▸ **Description of the task**
Could you write out the line containing "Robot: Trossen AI" and all the lines below it in the data, exactly, through the final one and nothing else?

▸ **Source material**
-=-=-=-=-
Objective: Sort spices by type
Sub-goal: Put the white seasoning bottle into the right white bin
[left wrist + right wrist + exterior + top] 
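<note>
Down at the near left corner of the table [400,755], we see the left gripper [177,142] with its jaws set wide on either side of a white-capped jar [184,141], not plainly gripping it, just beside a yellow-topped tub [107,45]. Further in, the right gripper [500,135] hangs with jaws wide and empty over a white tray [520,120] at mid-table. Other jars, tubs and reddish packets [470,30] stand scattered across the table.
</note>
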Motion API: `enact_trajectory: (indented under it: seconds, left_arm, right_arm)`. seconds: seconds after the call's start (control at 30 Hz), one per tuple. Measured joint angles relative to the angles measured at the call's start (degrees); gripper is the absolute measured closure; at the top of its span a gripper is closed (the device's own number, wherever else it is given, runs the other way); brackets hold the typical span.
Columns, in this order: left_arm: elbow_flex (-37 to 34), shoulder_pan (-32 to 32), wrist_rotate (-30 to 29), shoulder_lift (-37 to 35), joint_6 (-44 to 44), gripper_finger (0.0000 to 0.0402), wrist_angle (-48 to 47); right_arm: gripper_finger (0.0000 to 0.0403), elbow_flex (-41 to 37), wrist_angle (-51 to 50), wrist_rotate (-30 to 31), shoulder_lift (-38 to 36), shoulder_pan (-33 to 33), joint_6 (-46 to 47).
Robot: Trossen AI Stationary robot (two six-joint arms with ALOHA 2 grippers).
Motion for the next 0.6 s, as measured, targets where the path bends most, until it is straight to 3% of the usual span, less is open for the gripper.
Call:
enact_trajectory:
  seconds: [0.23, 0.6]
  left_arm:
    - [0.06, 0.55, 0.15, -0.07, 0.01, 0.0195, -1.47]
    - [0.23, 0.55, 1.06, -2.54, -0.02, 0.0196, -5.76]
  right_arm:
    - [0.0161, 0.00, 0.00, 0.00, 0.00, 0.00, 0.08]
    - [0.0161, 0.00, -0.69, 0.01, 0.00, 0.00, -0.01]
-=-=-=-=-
▸ **Task solution**
Robot: Trossen AI Stationary robot (two six-joint arms with ALOHA 2 grippers).
Motion for the next 0.6 s, as measured, targets where the path bends most, until it is straight to 3% of the usual span, less is open for the gripper.
Call:
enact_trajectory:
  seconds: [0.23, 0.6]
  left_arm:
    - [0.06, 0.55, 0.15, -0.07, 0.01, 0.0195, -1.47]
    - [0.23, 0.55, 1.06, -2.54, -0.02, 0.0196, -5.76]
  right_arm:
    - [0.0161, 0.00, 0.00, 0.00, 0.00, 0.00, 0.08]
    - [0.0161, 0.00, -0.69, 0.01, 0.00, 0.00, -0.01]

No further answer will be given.